En ese escenario aparece ahora la preocupación climática. Sato explicó que un período prolongado de lluvias puede impedir durante semanas el ingreso a los montes, la cosecha de los pinos y posteriormente el traslado de la madera hasta los establecimientos industriales.

El empresario resumió la gravedad que atribuye a esa combinación: “Es una situación de incertidumbre gigante para nosotros, una preocupación muy grande que venimos arrastrando desde hace mucho tiempo y esto lo vemos como el último clavo en el ataúd”.

La dificultad no se limita al estado de los caminos. La operación de maquinaria, la carga de árboles de gran porte y el transporte también pueden quedar comprometidos bajo condiciones meteorológicas adversas. Sin abastecimiento, explicó, los aserraderos directamente pierden la posibilidad de mantener su ritmo de producción.

“Nosotros sin materia prima no tenemos nada para trabajar”, remarcó.

Empresas endeudadas y riesgo sobre el empleo

Sato sostuvo además que varias empresas enfrentan compromisos que ya tienen dificultades para cumplir. Mencionó deudas con organismos nacionales, planes de pago y embargos, dentro de un escenario en el que los plazos de cobro habituales del sector pueden extenderse entre 30, 60 y 90 días.

Al referirse a ARCA, planteó: “Es increíble cómo con un atraso de siete días ya vienen notificaciones, ya con abogado, con amenaza de embargos”.

Según explicó, esa dinámica genera un problema adicional porque muchas PyMEs todavía no cobraron los trabajos o ventas que originaron las obligaciones tributarias. El bloqueo de una cuenta bancaria, agregó, puede comprometer desde el pago de proveedores hasta los salarios y las operaciones de comercio exterior.

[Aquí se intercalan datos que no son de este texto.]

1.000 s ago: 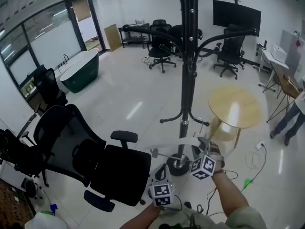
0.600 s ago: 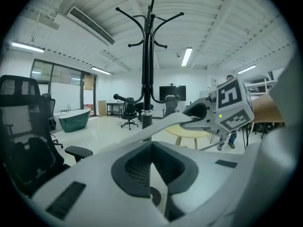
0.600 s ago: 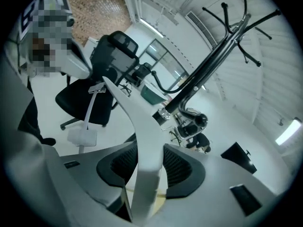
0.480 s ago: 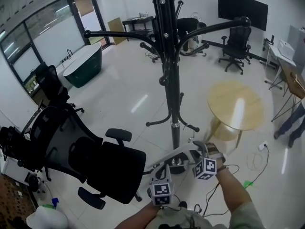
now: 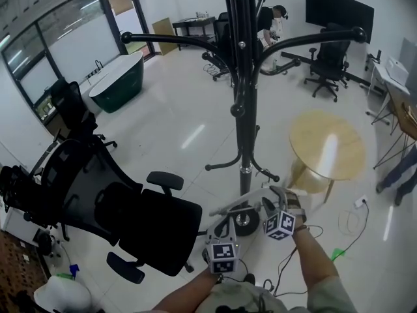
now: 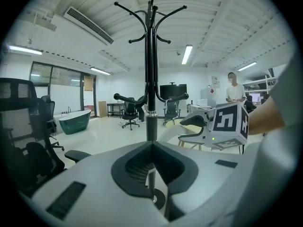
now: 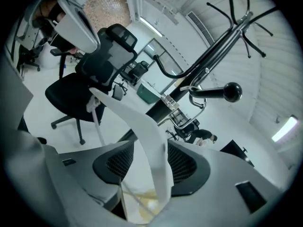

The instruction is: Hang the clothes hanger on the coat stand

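Right gripper [image 7: 152, 150] is clenching the hanger [image 7: 144, 136], left gripper [image 6: 151, 148] idling closed, empty; next, probably raising it onto the coat stand [image 5: 245, 122].

a pale, glossy floor [image 5: 176, 109] is seen, with ceiling lights mirrored in it as bright streaks. the coat stand [image 5: 245, 109] is carried on it by a round dark base [image 5: 246, 223]. just to the left of that base a black office chair [image 5: 130, 220] is set on its castors. to the right a round wooden table [image 5: 326, 147] is placed, near the stand but apart from it. loose cables [image 5: 352, 207] are strewn on the floor beside the table, with a small green scrap [image 5: 337, 253] close by. a dark green bathtub [image 5: 117, 83] is stood well apart at the far left, and more office chairs [image 5: 329, 70] are ranged along the back.
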The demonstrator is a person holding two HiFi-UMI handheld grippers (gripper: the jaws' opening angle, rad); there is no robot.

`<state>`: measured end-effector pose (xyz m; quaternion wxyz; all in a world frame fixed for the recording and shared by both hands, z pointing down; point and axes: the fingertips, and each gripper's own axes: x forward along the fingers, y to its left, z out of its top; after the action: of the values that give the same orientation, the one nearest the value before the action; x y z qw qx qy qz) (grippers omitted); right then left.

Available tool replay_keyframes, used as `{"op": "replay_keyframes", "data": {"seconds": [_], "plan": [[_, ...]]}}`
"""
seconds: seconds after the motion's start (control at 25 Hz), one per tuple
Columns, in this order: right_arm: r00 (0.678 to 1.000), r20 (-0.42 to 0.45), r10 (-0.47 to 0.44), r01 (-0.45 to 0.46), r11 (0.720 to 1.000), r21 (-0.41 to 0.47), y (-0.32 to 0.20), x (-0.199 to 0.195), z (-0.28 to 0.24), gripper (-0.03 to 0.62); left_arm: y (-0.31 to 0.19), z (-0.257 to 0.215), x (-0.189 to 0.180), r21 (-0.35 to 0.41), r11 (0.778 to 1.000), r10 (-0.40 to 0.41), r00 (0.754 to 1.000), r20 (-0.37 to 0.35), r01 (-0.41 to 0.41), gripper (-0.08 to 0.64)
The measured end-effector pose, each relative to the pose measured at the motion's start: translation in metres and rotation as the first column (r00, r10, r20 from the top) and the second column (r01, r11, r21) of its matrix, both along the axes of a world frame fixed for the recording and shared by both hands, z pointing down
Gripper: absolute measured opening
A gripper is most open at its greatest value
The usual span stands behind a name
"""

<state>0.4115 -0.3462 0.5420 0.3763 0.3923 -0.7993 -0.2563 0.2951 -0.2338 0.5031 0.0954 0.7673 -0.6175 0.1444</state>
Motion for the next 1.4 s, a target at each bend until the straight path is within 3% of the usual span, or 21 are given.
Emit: {"op": "replay_keyframes", "data": {"seconds": [0.16, 0.28, 0.4, 0.48, 0.6, 0.68, 0.8, 0.92, 1.12, 1.4], "plan": [[0.987, 0.13, 0.093, -0.087, 0.995, -0.051, 0.006, 0.006, -0.01, 0.216, -0.004, -0.014, -0.007, 0.043, 0.999, 0.008, 1.0, -0.008, -0.008, 0.015], [0.929, 0.316, 0.194, -0.167, 0.98, -0.112, 0.027, 0.01, -0.028, 0.216, 0.001, -0.024, -0.013, 0.069, 0.997, 0.021, 0.999, -0.024, -0.019, 0.015], [0.788, 0.543, 0.289, -0.235, 0.957, -0.167, 0.06, 0.016, -0.06, 0.201, 0.009, -0.026, -0.016, 0.088, 0.995, 0.042, 0.998, -0.048, -0.037, 0.015], [0.672, 0.661, 0.335, -0.281, 0.941, -0.191, 0.082, 0.019, -0.082, 0.115, 0.014, -0.03, -0.018, 0.104, 0.993, 0.061, 0.996, -0.069, -0.054, 0.015], [0.516, 0.765, 0.384, -0.337, 0.913, -0.231, 0.113, 0.018, -0.096, 0.01, 0.021, -0.035, -0.025, 0.14, 0.986, 0.105, 0.991, -0.085, -0.093, 0.015], [0.442, 0.803, 0.399, -0.361, 0.899, -0.248, 0.133, 0.012, -0.095, 0.0, 0.029, -0.032, -0.031, 0.156, 0.979, 0.145, 0.986, -0.086, -0.131, 0.015], [0.373, 0.832, 0.41, -0.392, 0.883, -0.258, 0.16, 0.005, -0.086, 0.0, 0.045, -0.024, -0.034, 0.183, 0.964, 0.212, 0.973, -0.085, -0.194, 0.015], [0.35, 0.836, 0.424, -0.411, 0.871, -0.27, 0.18, -0.004, -0.071, 0.0, 0.062, -0.016, -0.037, 0.201, 0.952, 0.252, 0.964, -0.08, -0.232, 0.015], [0.385, 0.824, 0.416, -0.38, 0.885, -0.269, 0.216, -0.021, -0.063, 0.0, 0.094, -0.014, -0.038, 0.174, 0.962, 0.226, 0.971, -0.079, -0.209, 0.015], [0.441, 0.811, 0.384, -0.328, 0.91, -0.252, 0.232, -0.01, -0.072, 0.0, 0.115, -0.018, -0.027, 0.153, 0.978, 0.154, 0.985, -0.076, -0.141, 0.015]]}}
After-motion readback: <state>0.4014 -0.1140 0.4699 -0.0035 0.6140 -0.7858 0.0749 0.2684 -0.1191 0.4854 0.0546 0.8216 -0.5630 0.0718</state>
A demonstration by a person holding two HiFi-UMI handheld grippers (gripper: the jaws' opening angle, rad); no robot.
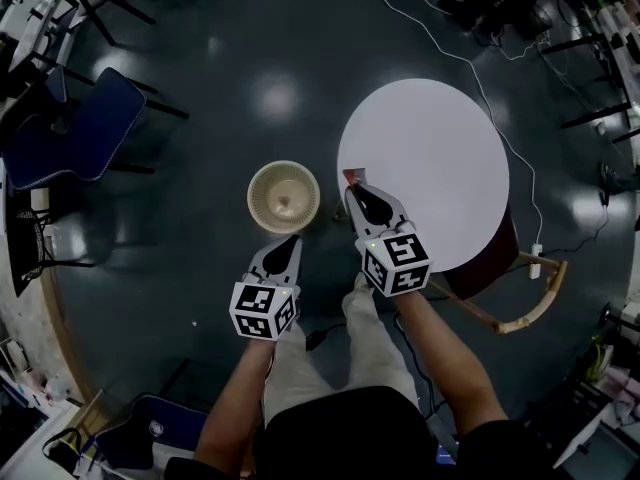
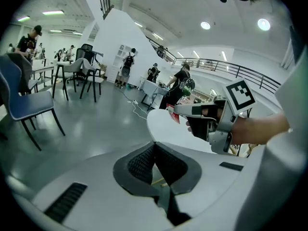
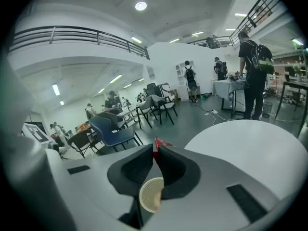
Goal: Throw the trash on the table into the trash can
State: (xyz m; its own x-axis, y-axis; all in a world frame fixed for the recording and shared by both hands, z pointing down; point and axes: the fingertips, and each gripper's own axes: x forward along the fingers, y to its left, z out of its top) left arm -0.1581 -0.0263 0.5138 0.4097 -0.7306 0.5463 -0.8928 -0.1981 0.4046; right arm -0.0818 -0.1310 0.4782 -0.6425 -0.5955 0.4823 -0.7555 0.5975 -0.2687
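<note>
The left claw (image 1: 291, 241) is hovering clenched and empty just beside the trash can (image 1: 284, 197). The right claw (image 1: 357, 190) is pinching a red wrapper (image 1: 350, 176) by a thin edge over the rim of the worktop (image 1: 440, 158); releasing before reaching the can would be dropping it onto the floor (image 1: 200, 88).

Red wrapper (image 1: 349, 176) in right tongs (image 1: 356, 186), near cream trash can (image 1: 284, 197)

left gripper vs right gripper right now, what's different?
Load: the right gripper is shut on a red piece of trash; the left gripper is shut with nothing in it.
Place: the right gripper has its tip at the edge of the white table; the left gripper is over the floor, beside the trash can.
Shared: both point away from the person.
</note>
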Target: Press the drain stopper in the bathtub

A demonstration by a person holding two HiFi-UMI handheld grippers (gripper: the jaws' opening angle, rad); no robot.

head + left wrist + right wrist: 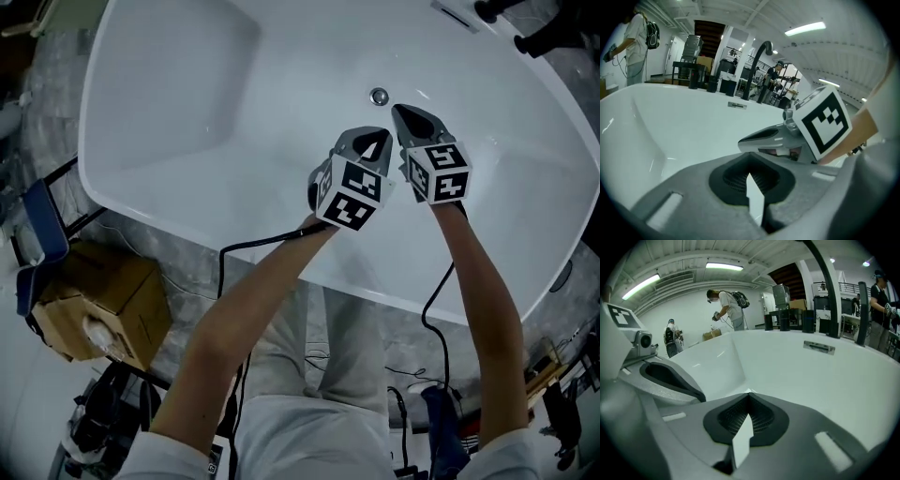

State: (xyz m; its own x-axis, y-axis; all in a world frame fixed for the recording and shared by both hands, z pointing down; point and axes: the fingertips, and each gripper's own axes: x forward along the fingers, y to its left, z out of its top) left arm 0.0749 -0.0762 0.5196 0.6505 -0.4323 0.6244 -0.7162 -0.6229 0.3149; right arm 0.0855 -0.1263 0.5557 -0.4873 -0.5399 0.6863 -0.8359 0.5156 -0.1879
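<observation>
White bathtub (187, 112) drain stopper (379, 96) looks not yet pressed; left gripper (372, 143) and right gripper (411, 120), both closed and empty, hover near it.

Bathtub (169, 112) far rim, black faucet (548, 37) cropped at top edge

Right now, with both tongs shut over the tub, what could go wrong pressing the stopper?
1. The drain stopper is small, and the shut tongs of the right gripper end in a narrow tip near it. That tip may slip off onto the glossy bathtub floor.
2. The left gripper sits close alongside, so the two could knock together.
3. Neither gripper view shows the stopper, so aiming rests on the head view alone.
</observation>
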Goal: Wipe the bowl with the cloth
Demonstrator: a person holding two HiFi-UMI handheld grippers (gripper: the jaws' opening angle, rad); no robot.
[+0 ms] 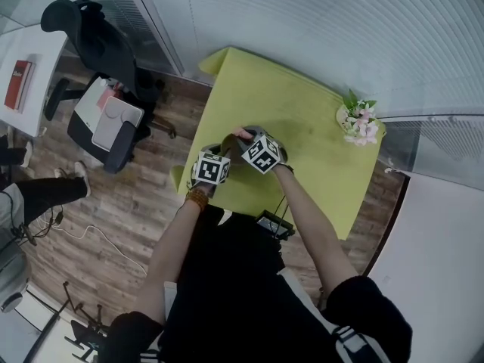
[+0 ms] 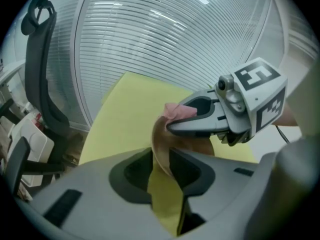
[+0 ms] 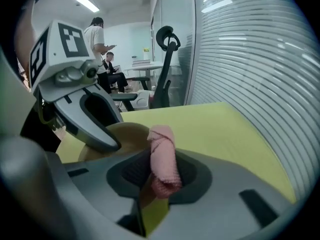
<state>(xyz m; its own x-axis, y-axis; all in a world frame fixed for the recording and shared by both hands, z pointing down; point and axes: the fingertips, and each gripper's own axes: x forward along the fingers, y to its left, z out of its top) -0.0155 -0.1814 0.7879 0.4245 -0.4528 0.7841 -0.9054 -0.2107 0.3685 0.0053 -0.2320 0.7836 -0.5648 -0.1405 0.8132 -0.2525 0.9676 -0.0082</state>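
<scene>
The left gripper [image 2: 161, 168] has its jaws drawn narrow on the thin brown wall of the bowl [image 2: 158, 139], which stands pinched between the pads and is held tipped up, its hollow turned towards the other gripper. The right gripper [image 3: 159, 178] is closed on the pink cloth [image 3: 162, 154] — a rolled wad that fills the gap between its jaws and sticks out past the tips. In the left gripper view the end of that cloth sits at the bowl's upper rim, with the right gripper's grey jaw lying across the hollow just below it; in the right gripper view the bowl shows as a tan round just behind the cloth, partly covered by the left gripper's jaw. From the head view the two grippers are close together, marker cubes nearly side by side, over the near part of a yellow-green worktop [image 1: 302, 119], the bowl between them. A small bunch of pink and white flowers [image 1: 359, 121] stands at the worktop's far right corner, well apart from the grippers. A ribbed glass wall [image 3: 250, 59] runs along the far side, and a black office chair [image 1: 91, 36] stands off to the left on the wooden floor. Further back in the right gripper view, two people are by a desk — one standing, one seated.
</scene>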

“Cuando vos tenés una empresa, una PyME, y tenés el banco embargado, es lo mismo que a vos se te rompa un camión. Se te traba de distintas formas, pero te paralizan una herramienta importantísima”, afirmó.

La posibilidad de suspender trabajadores fue precisamente uno de los temas tratados con Trabajo y el sindicato. Sato aclaró que el planteo no implica que las empresas hayan decidido avanzar con suspensiones, sino que buscan alternativas antes de que las condiciones económicas y climáticas obliguen a reducir todavía más la actividad.

“Ninguna PyME, ningún aserradero quiere dejar de trabajar y eso incluye justamente al trabajador”, sostuvo. También remarcó que las empresas familiares mantienen un vínculo cotidiano con sus empleados y que el objetivo de las conversaciones es encontrar herramientas para preservar tanto las industrias como los puestos laborales.

Por eso, señaló, la intención del sector es anticiparse al escenario previsto para los próximos meses. “Sentémonos a ver un poco qué hacemos para que sobrevivan las industrias. ¿Cómo sostenemos los puestos de trabajo?”, planteó.

Para Sato, la eventual llegada de un período de lluvias intensas no constituye un problema aislado, sino un nuevo factor sobre una actividad que ya opera con dificultades comerciales y financieras. “Se nos están sumando todos los factores para que esto se vuelva una catástrofe sectorial”, advirtió.